Ao apresentar ontem o novo projeto de reforma do regime açucareiro europeu, a comissária agrícola da União Européia (UE), Marianne Fisher Boel, pela primeira vez declarou explicitamente que o bloco “será forçado” a cortar suas exportações de açúcar em 4,6 milhões de toneladas – o que garantirá o aumento das vendas brasileiras no mercado mundial. Segundo ela, uma das razões para as mudanças propostas é o “claro veredicto” da Organização Mundial do Comércio (OMC) na disputa aberta pelo Brasil contra os subsídios da UE.
O anúncio de ontem foi entremeado de referências ao Brasil, apontado como o maior beneficiado com as perspectivas que se abrirão no mercado global do açúcar com a reforma européia. Conforme Jean-Louis Barjol, secretário-geral do Comitê Europeu de Fabricantes de Açúcar (Cefs), o projeto abre perspectiva de ganhos do Brasil em todos os flancos, porque “a comissão ignorou o pilar externo, de exportação e importação”.
Do lado externo, exemplifica, o Brasil será o primeiro fornecedor a ocupar o espaço aberto pelo corte de 4,6 milhões de toneladas das exportações européias anunciado. Mas ele alerta que a UE vai cortar as exportações não de uma vez, mas sim ao longo de quatro anos, período em que vigorará o fundo de reestruturação para os produtores menos competitivos fecharem suas usinas de açúcar. Além disso, estima Barjol, o projeto permitirá ganhos do Brasil pelo lado das importações européias. É que pela iniciativa “Everything but arms” (tudo menos armas), os países mais pobres terão acesso ilimitado à tarifa zero a partir de 2009 no mercado europeu. Pelos cálculos da Comissão Européia, a entrada de açúcar desses países vai passar das atuais 300 mil toneladas para 2,2 milhões de toneladas em 2009.

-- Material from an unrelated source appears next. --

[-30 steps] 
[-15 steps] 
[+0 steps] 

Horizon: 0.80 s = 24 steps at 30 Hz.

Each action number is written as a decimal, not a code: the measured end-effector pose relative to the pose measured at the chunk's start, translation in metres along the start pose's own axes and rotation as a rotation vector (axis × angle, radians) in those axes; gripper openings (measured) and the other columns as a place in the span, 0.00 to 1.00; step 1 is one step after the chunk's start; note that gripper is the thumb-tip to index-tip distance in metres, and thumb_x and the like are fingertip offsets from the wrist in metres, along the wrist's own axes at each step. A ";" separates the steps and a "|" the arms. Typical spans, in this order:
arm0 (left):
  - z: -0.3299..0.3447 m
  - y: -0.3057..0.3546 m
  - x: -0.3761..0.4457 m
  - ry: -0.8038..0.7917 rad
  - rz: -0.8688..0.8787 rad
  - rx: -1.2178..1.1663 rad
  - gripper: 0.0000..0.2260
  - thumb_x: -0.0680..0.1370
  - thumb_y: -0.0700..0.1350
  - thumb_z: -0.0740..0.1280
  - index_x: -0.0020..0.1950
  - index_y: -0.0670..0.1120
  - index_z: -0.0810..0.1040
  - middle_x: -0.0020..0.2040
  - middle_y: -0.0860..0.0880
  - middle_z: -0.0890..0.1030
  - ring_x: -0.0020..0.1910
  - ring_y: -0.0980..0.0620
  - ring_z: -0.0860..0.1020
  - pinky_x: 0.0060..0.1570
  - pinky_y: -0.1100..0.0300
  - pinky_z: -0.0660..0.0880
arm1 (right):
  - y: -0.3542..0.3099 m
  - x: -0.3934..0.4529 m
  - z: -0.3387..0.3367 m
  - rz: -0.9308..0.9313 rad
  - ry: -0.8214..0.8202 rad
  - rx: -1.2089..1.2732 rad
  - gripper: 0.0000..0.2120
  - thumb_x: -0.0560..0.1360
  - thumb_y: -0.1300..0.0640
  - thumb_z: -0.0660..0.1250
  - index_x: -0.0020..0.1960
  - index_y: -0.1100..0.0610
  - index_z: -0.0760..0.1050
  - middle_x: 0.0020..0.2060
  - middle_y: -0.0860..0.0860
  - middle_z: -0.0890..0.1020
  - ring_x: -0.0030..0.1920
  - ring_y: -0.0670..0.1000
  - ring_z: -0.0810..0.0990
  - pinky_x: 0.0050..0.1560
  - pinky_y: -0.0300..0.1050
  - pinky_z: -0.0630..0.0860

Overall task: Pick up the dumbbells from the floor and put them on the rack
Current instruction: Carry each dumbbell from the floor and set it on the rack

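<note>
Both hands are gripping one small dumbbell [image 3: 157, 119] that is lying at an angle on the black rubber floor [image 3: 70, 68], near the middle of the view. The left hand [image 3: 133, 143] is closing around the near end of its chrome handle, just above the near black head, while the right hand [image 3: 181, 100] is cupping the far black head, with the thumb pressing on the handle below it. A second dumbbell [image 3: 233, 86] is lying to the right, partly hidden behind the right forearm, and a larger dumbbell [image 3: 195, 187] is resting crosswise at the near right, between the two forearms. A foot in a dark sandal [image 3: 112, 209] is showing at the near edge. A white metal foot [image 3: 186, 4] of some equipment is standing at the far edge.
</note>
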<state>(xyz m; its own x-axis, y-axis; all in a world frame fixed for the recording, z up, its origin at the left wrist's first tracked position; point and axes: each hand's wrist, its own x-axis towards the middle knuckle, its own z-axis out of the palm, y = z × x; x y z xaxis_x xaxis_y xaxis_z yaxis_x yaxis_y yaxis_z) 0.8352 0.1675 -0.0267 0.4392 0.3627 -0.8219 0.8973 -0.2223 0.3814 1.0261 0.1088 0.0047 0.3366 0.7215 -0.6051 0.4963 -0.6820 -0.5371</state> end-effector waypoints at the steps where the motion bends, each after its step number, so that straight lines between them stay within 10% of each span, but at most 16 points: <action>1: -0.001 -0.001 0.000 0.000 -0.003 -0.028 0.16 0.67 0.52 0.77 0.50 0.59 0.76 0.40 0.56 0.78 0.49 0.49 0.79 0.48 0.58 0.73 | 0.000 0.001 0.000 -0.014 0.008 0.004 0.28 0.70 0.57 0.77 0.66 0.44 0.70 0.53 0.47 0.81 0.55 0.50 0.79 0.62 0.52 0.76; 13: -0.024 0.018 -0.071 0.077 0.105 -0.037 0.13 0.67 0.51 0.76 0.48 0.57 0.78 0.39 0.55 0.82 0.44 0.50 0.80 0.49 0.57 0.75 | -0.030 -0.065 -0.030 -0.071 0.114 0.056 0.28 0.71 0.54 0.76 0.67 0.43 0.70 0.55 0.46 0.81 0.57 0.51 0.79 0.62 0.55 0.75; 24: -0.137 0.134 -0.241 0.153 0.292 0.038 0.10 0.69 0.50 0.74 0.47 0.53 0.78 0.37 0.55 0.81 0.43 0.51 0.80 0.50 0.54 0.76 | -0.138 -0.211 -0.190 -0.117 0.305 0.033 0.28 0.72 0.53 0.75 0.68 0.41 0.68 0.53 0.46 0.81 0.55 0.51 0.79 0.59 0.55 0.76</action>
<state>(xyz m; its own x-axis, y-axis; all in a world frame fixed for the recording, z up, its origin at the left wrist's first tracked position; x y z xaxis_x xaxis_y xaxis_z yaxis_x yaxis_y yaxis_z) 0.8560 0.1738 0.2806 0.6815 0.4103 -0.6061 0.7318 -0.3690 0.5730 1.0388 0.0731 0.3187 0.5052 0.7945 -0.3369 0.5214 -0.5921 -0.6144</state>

“Esse aumento de importações será um verdadeiro cavalo de tróia para o açúcar brasileiro, porque os países pobres vão importar o açúcar do Brasil para reexportar ao mercado europeu”, acredita Barjol. “Vamos fazer pressão para a Comissão Européia fechar essa brecha para a triangulação”. Para Boel, é justamente por causa da decisão da OMC contra os subsídios europeus e da liberalização aos países mais pobres que sua proposta de reforma precisa ser aprovada. No Parlamento, ela exemplificou que os subsídios à exportação de açúcar “engolem” US$ 1,2 bilhão por ano. Insistiu que a reforma levará os produtores europeus a serem mais competitivos no longo prazo, mas advertiu: “Nunca seremos capazes de oferecer preços mais baixos que os brasileiros, apoiados como eles são pelos enormes recursos de terra e trabalho”.
A aprovação da reforma vai demorar. Precisará passar por enormes compromissos políticos e nada assegura que ela será como foi apresentada. Mas os europeus não têm duvidas de que, se o Brasil é o grande ganhador, os países ACP (África, Caribe e Pacifico) são os maiores perdedores. Os ACP exportam atualmente 1,3 milhão de toneladas para o mercado europeu por um preço três vezes maior que o praticado no mercado internacional. Pela reforma, o corte nesses preços que recebem será de 39%. Embora Bruxelas diga que os ACP serão compensados, a Cefs, por exemplo, não vê sinais disso.